WORK ITEM:
Starting at the first line of the data below, repeat each line word for word up to and including the line with "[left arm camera".

PROVIDED DATA:
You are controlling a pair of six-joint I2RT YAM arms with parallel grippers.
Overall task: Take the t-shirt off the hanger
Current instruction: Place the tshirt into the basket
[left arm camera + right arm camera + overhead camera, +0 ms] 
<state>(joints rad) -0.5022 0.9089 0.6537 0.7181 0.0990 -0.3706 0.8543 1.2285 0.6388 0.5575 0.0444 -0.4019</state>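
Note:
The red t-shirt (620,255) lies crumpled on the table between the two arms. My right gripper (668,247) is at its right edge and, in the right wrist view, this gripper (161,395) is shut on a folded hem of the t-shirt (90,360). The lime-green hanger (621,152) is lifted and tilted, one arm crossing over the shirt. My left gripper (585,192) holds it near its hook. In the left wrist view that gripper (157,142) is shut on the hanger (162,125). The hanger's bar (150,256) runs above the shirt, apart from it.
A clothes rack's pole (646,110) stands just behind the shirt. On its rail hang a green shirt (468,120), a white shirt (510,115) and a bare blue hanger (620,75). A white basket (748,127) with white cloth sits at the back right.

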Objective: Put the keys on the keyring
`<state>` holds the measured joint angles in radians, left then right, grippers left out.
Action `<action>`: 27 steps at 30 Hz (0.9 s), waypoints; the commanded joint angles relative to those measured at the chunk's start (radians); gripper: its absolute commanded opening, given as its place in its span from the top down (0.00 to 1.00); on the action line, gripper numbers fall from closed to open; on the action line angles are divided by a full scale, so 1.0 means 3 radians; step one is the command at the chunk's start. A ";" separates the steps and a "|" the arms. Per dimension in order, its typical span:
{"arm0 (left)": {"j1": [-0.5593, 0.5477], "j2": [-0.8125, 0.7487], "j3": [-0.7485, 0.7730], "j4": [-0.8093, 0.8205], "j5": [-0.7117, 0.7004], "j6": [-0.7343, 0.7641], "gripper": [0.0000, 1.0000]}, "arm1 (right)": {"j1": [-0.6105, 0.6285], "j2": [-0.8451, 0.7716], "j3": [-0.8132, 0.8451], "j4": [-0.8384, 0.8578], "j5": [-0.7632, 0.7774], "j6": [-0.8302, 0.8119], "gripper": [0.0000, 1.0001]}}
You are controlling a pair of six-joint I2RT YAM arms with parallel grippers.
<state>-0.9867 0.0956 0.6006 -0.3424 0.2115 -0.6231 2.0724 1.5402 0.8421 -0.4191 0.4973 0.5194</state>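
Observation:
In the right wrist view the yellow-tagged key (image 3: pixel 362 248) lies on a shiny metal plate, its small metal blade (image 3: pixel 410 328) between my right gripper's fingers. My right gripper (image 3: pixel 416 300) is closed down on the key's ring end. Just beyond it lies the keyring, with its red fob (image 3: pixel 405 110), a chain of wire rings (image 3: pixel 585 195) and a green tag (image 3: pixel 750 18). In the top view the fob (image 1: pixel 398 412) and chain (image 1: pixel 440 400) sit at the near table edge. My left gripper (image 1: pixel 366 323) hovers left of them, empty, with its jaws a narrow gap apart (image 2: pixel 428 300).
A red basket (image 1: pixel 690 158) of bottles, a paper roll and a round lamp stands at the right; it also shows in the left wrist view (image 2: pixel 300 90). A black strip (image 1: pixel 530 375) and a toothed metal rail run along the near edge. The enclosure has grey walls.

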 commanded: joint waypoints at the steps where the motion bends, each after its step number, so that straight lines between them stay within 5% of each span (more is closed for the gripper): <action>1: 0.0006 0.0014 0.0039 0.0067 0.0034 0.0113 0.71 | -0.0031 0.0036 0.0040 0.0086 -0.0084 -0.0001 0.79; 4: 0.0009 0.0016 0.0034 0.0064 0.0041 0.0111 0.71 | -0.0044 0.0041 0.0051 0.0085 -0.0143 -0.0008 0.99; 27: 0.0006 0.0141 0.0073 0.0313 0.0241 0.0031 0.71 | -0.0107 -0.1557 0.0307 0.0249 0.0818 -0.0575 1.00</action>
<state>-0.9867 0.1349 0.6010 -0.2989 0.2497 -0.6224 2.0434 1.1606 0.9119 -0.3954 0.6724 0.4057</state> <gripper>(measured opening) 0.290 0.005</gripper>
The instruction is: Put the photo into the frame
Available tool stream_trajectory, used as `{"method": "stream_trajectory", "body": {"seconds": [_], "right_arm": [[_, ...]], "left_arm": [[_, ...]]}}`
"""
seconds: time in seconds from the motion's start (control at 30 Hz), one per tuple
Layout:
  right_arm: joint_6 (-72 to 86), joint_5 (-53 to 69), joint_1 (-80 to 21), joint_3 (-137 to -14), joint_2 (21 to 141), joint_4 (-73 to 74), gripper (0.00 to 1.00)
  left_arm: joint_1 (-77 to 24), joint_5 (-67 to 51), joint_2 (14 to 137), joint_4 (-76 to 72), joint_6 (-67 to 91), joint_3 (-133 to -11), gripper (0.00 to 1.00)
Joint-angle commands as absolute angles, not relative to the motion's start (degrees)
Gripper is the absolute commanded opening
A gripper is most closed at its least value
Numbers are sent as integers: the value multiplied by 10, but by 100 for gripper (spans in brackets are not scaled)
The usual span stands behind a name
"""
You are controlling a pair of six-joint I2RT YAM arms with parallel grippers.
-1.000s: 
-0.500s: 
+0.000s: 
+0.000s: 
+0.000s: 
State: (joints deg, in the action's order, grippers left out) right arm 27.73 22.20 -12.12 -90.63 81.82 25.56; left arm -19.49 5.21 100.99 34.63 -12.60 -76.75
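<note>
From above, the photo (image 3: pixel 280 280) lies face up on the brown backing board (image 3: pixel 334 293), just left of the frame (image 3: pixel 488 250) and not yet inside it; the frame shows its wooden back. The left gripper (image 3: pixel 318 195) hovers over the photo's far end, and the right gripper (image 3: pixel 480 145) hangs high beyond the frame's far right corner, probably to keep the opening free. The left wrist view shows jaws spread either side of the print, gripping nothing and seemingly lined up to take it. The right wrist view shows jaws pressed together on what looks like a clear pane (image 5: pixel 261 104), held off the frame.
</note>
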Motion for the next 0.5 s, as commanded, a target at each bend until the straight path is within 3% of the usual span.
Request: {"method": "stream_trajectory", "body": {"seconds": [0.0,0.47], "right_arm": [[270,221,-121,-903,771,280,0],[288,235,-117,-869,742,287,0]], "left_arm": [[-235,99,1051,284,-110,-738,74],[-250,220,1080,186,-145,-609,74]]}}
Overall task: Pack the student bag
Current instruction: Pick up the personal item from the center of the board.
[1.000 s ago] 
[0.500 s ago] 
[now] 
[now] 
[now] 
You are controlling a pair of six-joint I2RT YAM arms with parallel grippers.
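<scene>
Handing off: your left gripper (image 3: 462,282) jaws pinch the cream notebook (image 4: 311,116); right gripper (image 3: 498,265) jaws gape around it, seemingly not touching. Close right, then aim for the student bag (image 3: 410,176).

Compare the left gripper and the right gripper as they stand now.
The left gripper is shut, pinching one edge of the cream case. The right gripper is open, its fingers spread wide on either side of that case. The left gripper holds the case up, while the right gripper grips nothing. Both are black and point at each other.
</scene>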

SOLUTION:
You are controlling a pair of six-joint I2RT YAM arms with parallel grippers.
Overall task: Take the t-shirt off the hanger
Current instruction: Place the tshirt into the basket
[left arm camera + right arm camera + overhead camera, +0 ms] 

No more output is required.